In Colorado, marijuana goes fully “recreational” in January, making it as easy to buy as a bottle of booze if you’re 21 years of age.

WGN’s Julie Unruh traveled to Colorado how that state influenced what Illinois plans to do.

Kayvan Khalatbari owns Denver Relief, a dispensary in downtown Denver. He is a pioneer in the bud business. He not only sells medical marijuana, he grows it too, at a warehouse, a few miles away. He’s required to sell at least 70% of his grow under Colorado law.

Set up like bank tellers, the bud-tenders are happy to show a patient all sorts of medicine, much of which doesn`t resemble traditional medicine at all.

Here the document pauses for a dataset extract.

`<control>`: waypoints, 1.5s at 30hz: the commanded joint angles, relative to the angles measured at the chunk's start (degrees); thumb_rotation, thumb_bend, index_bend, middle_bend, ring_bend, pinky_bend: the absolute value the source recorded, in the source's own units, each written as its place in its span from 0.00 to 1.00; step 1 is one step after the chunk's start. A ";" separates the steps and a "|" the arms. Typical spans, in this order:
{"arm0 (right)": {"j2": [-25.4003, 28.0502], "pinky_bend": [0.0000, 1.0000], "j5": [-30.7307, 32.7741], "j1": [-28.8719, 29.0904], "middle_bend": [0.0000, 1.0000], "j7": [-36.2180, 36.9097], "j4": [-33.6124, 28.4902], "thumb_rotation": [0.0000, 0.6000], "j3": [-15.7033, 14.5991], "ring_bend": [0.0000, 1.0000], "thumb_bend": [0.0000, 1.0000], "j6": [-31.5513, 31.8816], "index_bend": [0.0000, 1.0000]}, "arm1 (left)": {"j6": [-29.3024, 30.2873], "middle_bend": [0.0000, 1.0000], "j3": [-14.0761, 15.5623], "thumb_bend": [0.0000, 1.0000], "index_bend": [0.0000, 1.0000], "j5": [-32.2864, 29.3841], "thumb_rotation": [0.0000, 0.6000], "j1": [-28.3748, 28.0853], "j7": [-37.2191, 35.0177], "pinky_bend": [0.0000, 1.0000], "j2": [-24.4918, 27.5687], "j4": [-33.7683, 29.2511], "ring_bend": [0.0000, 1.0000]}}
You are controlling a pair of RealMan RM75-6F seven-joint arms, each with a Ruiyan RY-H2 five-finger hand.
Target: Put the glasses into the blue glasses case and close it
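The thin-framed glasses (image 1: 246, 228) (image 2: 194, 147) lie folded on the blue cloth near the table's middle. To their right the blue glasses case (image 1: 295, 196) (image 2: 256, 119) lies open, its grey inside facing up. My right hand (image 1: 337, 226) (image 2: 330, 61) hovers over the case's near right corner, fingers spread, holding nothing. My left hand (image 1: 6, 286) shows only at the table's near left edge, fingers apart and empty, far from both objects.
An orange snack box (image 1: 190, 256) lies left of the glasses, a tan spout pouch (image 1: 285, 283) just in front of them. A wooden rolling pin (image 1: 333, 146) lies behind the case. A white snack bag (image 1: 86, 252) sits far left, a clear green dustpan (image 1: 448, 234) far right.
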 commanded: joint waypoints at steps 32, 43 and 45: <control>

Medical marijuana comes in many forms: chocolates, gummies, suckers, seeds and nuts, even butter and olive oil and don`t forget the fruity beverages, all infused with cannabis.

For the old school smokers, you can buy a pre-roll or joint, or just buy a bag of buds.

You cannot smoke in the shop, you must buy it and take it home. That’s the law in Colorado and it will be the law in Illinois, too.

2 oz of cannabis products will cost a patient, with no help from insurance, $800-900 dollars. It should last 1-2 weeks.

Between 500 and 600 centers have popped up all over Colorado in recent years. There are also 800 plus cultivation centers in Colorado where the plants are grown.

By comparison, Illinois legislators have approved only 60 dispensaries and 22 cultivation center spread out over the 22 state police districts.

Representative Lou Lang is the sponsor of House Bill 1 in Illinois. He is a champion in the medical marijuana community for getting the bill signed this summer.

“It was important to pass the bill even with a few flaws in it because we have to get the ball rolling to help sick people feel better,” he said.

The few flaws, in Lang`s eyes:

  • Children in Illinois cannot get medical marijuana even with a doctors’  recommendation
  • A densely populated Cook County is allowed only one cultivation center to serve the entire area
  • How do you know when someone is legally impaired? Lang says you don’t and it`s a problem.

As imperfect as it may be, law makers have settled on a field sobriety test. It`s up to the officer who pulled you over to decide if a sobriety test is warranted. Just like in Colorado.

Illinois is greatly restricting how much “medicine” a patient can buy, no matter what form they purchase the plant – only 2.5 oz every two weeks. Legally, Colorado allows 2 oz per transaction- that can be multiple times in one day.

Illinois is requiring testing of these products for potency levels and safety. Colorado does not. And Illinois is requiring all systems be tied into one computer database including sellers, growers and government agencies with oversight. Colorado has no such program, using instead a lot of self-regulation.

Illinois will be a 4-year pilot program only.  But advocates hope it will be extended with fewer limitation in 2018.

While the plan is to make the “medicine” “recreational” in places like Colorado, that is not necessarily the endgame in Illinois.  At least not right now.